→ **ABOUT THIS TASK**
Write out each line from the data below that includes the word "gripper".

→ **DATA**
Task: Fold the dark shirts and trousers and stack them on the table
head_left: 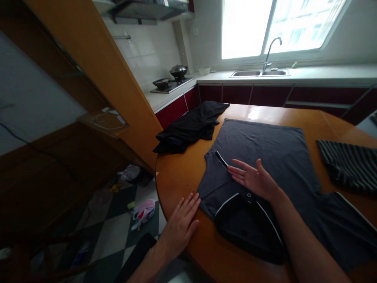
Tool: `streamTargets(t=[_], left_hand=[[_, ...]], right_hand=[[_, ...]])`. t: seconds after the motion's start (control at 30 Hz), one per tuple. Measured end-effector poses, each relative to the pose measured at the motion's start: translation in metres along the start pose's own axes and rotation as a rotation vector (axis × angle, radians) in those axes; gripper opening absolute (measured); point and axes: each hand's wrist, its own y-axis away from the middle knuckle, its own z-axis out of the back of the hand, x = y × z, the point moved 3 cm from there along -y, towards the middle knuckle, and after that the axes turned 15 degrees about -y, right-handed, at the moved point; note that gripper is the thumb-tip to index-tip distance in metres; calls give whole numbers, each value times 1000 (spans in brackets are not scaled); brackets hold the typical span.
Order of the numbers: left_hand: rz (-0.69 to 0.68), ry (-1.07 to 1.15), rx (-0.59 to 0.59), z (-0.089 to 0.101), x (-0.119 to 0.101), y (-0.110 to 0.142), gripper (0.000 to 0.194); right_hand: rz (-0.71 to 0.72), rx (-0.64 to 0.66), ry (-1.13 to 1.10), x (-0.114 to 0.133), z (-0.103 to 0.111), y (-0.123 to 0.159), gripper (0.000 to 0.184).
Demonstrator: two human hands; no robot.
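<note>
A grey polo shirt [271, 147] with a black collar [247, 232] edged in white lies spread on the wooden table, its collar toward me. My left hand [181, 224] rests flat at the table edge, fingertips at the border of the shirt's left sleeve. Over the shirt is my right hand [251, 179], palm turned up, fingers stretched out and thumb apart, beside a short black-and-white trim strip [221, 160]. Whether it touches the cloth I cannot tell. Neither hand holds anything.
A dark garment [191, 125] lies in a heap at the table's far left. To the right is a folded striped garment [350, 165]. The round wooden table [176, 177] ends near my left hand. Bags [144, 212] lie on the checkered floor; a counter with a sink [260, 73] stands behind.
</note>
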Motion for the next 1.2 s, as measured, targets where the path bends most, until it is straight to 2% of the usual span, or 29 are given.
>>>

→ **RESULT**
Tool: `streamTargets(t=[_], left_hand=[[_, ...]], right_hand=[[_, ...]])`. t: seconds after the motion's start (control at 30 Hz), one per tuple. Measured end-effector poses, each relative to the pose measured at the motion's start: translation in metres along the start pose's own axes and rotation as a rotation vector (axis × angle, radians) in those axes; gripper opening absolute (measured); point and axes: each hand's wrist, its own y-axis away from the middle knuckle, its own z-axis out of the back of the hand, x = y × z, the point moved 3 cm from there along -y, towards the middle knuckle, and after that the axes turned 15 degrees about -y, right-handed, at the moved point; note that gripper is the thumb-tip to index-tip distance in metres; calls give whole numbers, each value times 1000 (spans in brackets are not scaled); brackets hold the typical span.
Order of the numbers: left_hand: rz (-0.69 to 0.68), ry (-1.07 to 1.15), rx (-0.59 to 0.59), z (-0.089 to 0.101), x (-0.119 to 0.101), y (-0.110 to 0.142), gripper (0.000 to 0.194); right_hand: rz (-0.71 to 0.72), rx (-0.64 to 0.66), ry (-1.13 to 1.10), x (-0.114 to 0.133), z (-0.103 to 0.111), y (-0.123 to 0.159), gripper (0.000 to 0.184).

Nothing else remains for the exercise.